Lo que los trabajadores sepultados habían advertido a sus familias: que la seguridad era endeble, que las fugas de gas se percibían, que los inspectores de la Secretaría del Trabajo sólo firmaban y se retiraban, que lo que ellos denunciaban no era tomado en cuenta ni por la dirigencia sindical ni por la empresarial… todas fueron llamadas en vano. Después de un mes, la prensa se esfumó y aquel hecho terrible se difuminó. Pasta de Conchos volvió a ser lo que siempre fue: una mina ignorada en el desierto de la región Carbonífera, una mina de donde se extrajo una enorme riqueza, nadie sabe cuánta, pero ésta pasó a engrosar las chequera del Grupo México –encabezado por el empresario Germán Larrea Mota Velasco–, y ya.
La justicia, en todo caso, le dio una manita de gato al asunto para calmar los ánimos pero, quieran o no, el “homicidio industrial” (como fue calificado por sindicatos internacionales) se convirtió en un paradigma de la situación que impera en el ámbito laboral mexicano: desprotección, abuso, encubrimiento, connivencia.
Durante varios años, frente a las oficinas del Grupo México (en Polanco) se han celebrado misas en recuerdo de los 65 mineros sepultados, para exigir justicia y el rescate de los cuerpos. Y así es en este sexto aniversario.
La organización Familia Pasta de Conchos en muchas ocasiones ha manifestado que los mineros y sus familiares “tienen derecho a la verdad”, y que en reuniones con la Secretaría del Trabajo (tanto con el entonces titular de esa dependencia, Francisco Javier Salazar Sáenz, como después con Javier Lozano Alarcón) y con legisladores federales llegaron a acuerdos para el rescate de los cuerpos. Nunca se cumplieron.
La Familia de Pasta de Conchos denunció en numerosas ocasiones su preocupación por la situación de angustia que han vivido los familiares de mineros a causa de la negligencia y tozudez de la empresa IMMSA y la lenidad de los servidores públicos responsables del caso. El rescate de los cuerpos habría significado la diferencia entre conocer o no las causas del siniestro.
Así que la deuda del rescate de los cuerpos por justicia y no impunidad, sigue viva y los mineros y sus familias concluyen una vez más que fue la corrupción y no la explosión lo que asesinó a los 65 mineros hace un sexenio.
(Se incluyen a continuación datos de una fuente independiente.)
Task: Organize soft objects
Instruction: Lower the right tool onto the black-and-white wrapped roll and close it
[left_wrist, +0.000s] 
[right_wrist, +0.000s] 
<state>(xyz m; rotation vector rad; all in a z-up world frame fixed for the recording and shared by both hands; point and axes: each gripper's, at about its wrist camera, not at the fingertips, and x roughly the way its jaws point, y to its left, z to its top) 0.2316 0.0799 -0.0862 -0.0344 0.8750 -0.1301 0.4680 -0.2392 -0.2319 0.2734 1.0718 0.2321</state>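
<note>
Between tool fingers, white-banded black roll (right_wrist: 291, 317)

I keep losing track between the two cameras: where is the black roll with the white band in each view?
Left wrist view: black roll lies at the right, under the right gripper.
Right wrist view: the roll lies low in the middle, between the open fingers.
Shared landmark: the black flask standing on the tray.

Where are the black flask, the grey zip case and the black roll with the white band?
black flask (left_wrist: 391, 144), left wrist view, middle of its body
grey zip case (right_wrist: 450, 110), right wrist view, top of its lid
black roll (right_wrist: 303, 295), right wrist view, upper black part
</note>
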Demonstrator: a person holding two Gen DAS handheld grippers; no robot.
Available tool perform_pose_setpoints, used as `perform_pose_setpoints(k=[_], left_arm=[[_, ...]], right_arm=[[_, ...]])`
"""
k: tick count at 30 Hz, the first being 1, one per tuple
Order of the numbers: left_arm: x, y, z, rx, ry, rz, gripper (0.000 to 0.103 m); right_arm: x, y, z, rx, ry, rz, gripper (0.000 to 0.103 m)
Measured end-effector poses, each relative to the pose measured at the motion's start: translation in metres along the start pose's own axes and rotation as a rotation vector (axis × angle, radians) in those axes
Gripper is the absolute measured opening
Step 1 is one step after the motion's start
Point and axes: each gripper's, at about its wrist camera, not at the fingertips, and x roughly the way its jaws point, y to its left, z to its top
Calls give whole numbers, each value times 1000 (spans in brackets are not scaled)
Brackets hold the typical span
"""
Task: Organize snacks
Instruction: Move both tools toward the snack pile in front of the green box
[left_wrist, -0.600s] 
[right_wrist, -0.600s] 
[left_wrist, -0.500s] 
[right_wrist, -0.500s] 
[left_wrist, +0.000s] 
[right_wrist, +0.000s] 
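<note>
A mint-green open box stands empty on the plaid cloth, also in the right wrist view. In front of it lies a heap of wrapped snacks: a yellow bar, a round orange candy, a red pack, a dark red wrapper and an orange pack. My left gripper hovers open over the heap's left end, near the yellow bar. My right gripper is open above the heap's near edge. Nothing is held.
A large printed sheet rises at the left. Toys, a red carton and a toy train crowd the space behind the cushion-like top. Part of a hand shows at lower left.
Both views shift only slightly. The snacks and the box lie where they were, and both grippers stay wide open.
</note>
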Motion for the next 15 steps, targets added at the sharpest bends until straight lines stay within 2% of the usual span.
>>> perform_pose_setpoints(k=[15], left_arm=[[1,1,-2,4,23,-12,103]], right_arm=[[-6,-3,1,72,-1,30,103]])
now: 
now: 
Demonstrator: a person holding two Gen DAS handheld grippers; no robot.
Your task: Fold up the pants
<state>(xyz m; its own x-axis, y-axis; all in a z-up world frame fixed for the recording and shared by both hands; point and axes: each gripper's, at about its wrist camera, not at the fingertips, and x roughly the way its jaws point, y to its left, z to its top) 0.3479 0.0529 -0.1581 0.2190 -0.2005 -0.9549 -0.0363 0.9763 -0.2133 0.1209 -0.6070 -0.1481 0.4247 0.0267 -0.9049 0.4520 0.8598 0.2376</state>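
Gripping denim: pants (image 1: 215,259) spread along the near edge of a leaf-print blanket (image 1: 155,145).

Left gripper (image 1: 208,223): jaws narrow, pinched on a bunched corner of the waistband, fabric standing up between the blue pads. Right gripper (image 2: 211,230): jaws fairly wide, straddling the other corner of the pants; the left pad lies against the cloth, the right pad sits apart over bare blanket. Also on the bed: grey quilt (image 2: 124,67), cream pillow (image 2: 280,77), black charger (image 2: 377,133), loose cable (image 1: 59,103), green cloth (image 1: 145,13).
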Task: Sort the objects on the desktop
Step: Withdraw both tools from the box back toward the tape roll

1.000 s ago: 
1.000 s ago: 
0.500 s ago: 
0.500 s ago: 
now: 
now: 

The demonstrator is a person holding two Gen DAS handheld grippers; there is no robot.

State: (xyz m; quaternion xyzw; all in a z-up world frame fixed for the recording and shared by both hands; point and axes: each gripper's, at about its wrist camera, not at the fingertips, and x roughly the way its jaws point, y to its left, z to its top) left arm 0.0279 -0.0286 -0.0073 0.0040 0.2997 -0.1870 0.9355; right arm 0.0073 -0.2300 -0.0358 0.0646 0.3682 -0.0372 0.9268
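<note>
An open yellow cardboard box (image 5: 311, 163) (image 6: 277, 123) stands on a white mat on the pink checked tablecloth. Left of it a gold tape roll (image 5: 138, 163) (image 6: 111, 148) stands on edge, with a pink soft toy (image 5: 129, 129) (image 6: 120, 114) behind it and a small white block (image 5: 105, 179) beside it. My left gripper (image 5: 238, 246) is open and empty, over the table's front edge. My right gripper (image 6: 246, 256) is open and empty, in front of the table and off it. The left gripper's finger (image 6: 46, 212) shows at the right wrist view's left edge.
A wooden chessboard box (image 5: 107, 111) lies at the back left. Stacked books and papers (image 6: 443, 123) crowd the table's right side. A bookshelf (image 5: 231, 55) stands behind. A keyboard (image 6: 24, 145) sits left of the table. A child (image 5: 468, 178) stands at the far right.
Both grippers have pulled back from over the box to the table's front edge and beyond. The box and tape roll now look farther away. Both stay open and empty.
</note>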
Ataque a defensores de derechos humanos en Torreón
El 9 de febrero pasado, efectivos del Ejército Mexicano, la Policía Federal y la Policía Estatal, a bordo de cinco camionetas llegaron a las instalaciones de la parroquia de San Judas Tadeo, en Torreón, Coahuila, en las que se encuentran las oficinas del Centro de Derechos Humanos Juan Gerardi, AC, y sin presentar ninguna orden judicial, sin identificarse ni solicitar permiso para ingresar, entraron a las instalaciones del Centro.
Policías y militares interrogaron al personal de la parroquia y del Centro de Derechos Humanos. Los integrantes de éste repudian la arbitraria irrupción contra todo derecho. Por muchos años el Centro se ha distinguido por su defensa de los derechos humanos de los sectores más desprotegidos de la región Lagunera.